## WHAT NEEDS TO BE DONE
Reproduce all of the data below without alteration; exclude every picture.

## DATA LISTING

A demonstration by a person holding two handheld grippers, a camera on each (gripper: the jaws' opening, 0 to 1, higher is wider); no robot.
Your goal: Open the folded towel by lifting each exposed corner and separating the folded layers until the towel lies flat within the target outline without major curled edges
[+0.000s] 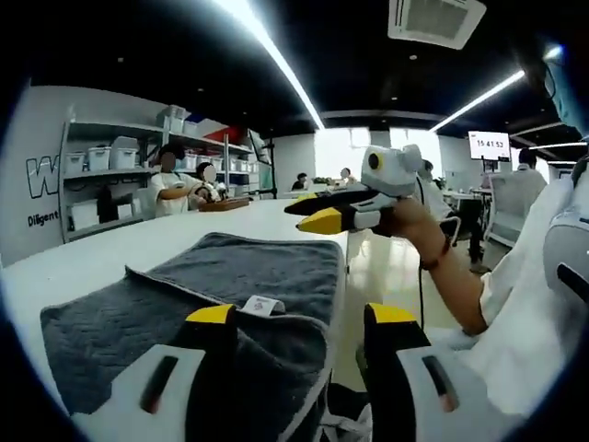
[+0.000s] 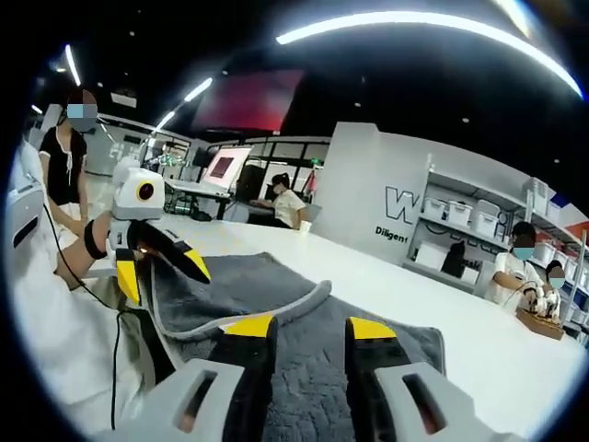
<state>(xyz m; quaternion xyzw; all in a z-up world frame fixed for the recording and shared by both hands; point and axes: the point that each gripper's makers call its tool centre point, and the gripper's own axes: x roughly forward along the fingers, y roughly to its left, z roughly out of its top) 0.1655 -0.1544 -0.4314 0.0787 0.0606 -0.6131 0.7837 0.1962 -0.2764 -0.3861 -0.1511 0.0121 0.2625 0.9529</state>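
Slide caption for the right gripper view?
Right gripper open above the grey towel; left gripper lifting its near edge.

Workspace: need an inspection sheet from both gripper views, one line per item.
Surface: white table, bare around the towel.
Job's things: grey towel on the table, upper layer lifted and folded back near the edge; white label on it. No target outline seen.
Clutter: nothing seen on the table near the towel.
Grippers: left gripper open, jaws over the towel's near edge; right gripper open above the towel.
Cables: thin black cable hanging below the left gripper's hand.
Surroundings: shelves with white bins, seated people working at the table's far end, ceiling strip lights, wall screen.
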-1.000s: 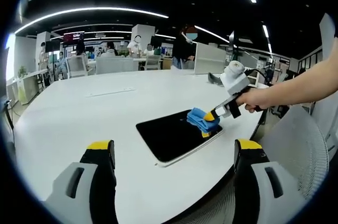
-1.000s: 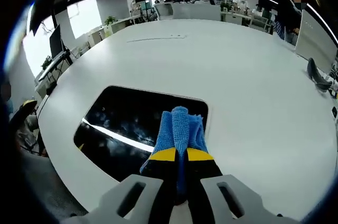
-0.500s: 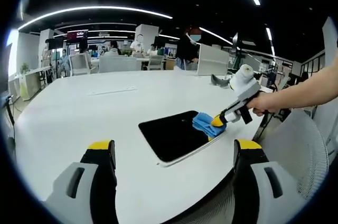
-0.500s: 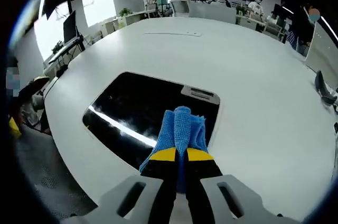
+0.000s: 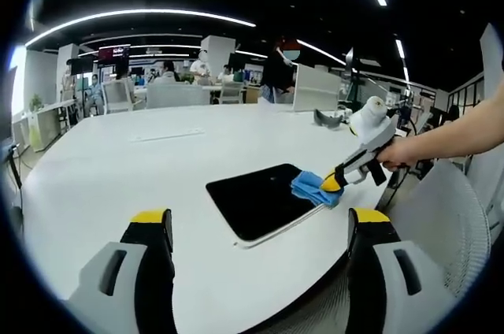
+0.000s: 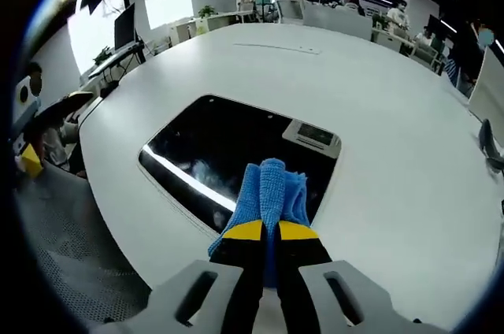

## EXERCISE ANSWER
A demonstration by a person holding two handheld grippers, a camera on each (gripper: the jaws' opening, 0 to 1, higher is wider); no robot.
Your goal: Open the folded towel by lifting each exposed corner and separating the folded layers until the towel lies flat within the target outline without major curled edges
[+0.000s] 
[+0.000s] 
<state>(xyz m; quaternion xyzw; all in a z-up world frame fixed for the recording and shared by both hands; point and axes: the point that each gripper's makers call its tool centre point, and the gripper's own axes: x roughly forward along the fingers, y roughly to its left, z roughly out of its top) 0.1655 -0.1544 -0.4314 0.0787 0.0606 -0.6131 0.7837 0.1962 -0.2764 -0.3861 -0.1511 0.0121 0.2625 0.9529</state>
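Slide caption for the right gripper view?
Right gripper open above the grey towel; left gripper lifting its near edge.

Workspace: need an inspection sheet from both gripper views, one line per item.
Surface: white table, bare around the towel.
Job's things: grey towel on the table, upper layer lifted and folded back near the edge; white label on it. No target outline seen.
Clutter: nothing seen on the table near the towel.
Grippers: left gripper open, jaws over the towel's near edge; right gripper open above the towel.
Cables: thin black cable hanging below the left gripper's hand.
Surroundings: shelves with white bins, seated people working at the table's far end, ceiling strip lights, wall screen.
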-1.000s: 
-1.000s: 
-0.500s: 
-0.500s: 
+0.000s: 
+0.000s: 

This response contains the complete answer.